まなの中のりっちゃんがぐんぐん伸びて、りっちゃん自身の花を咲かせて頑張ろうとしてる。まなも負けないようにって思ったけど…
(まなみは握った手をぎゅうと握り返します。その力強さにはっとする律子。まなみの目は明らかに前を見据えていました)
やはり、まなは待つの。でもね?ただ待たない。りっちゃんの…みんなの花はぐんぐん伸びた枝の先。まなの花は…根っこのそばの地面に咲くの。一面にね?根っこを広くしっかり伸ばして、みんなにも絡みついて離さずに。
ここにいるみんなが…伸び疲れたら地面を振り返って?いつだって、まなは満開の花を咲かせて待ってるから。その花束で胸いっぱいにさせてあげながら、「おかえり」を言うの。

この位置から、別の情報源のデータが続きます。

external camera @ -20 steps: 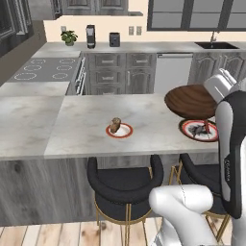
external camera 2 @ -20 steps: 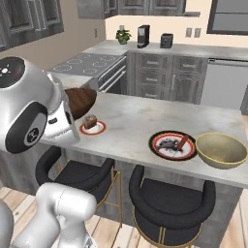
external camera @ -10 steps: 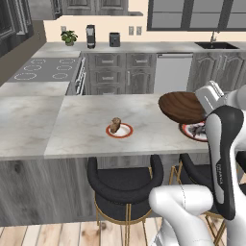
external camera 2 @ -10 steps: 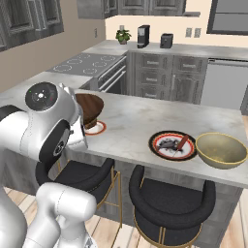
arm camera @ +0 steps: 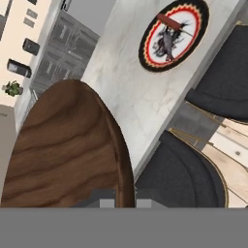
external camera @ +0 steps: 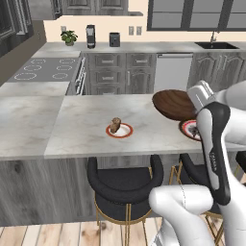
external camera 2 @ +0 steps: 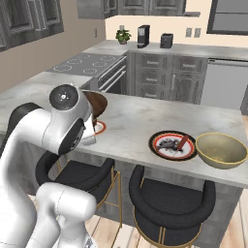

これが…これからのまな。ゆうさけさんやりっちゃんだけじゃない。まなの中にみんなまとめて包んで抱きしめてあげたいの。深く関わった、ここにいるみんな、有無を言わさずまなの根っこに絡まってもらいますからね?そのつもりで。
「…それなら、あたしも安心して思う存分泳げるわ」
「まな…大きく出たわねぇ?すっごく…欲張りで我儘…でも、まならしいわ。言われなくても、もう絡め取られてるわよ?ギッチリとね?」
ゆいちゃん…しゅんくんと同じ事言う…やっぱり変かな?
「いいんじゃない?なんかね?昔の姫が帰ってきた感じする。ね?ゆき?」
「うん…昔は春の太陽みたいだったけど、今度は下からもまなちゃんが見ててくれるのね?」
「そんなまなだから、けんじも好きになったんだよ?今更言わなくても、あたしたちの中心はいつもまななんだよ。まながいなきゃ、繋がらなかったんだから。ね?りっちゃん?」
「…あたしは、まなに守ってもらってここまでこれたんだ。振り返ったら、いつもあったかい笑顔で迎えてくれるまながいるから、あたしは前を向けるんだ。だから…これからも…あたしの背中…預けるよ?」
(とてもまなみらしい答えに、何を今更…と絆を確かめる同期組。それを涙をこぼしながら見つめる美由紀。唯は、その背中をそっと押してあげます)
「あなたも…もうおんなじ根っこの一部なのよ?
胸をはって飛び込んでおいで…」
「そうよ美由紀!この期に及んでわたしなんて…なんて言うようなら、張り倒すよ!おいで!」
「さすが委員長…怖いわぁ」
「うっさいさあや…ほら。ね?」
「う…うん…ありがとう…みんな…」
(まなみを囲んでみんな寄り添います。それはたくさんの花に囲まれた大きな木のような…これからの自分を見つけ直し、まなみは満面の笑みをゆうすけさんに向けます。)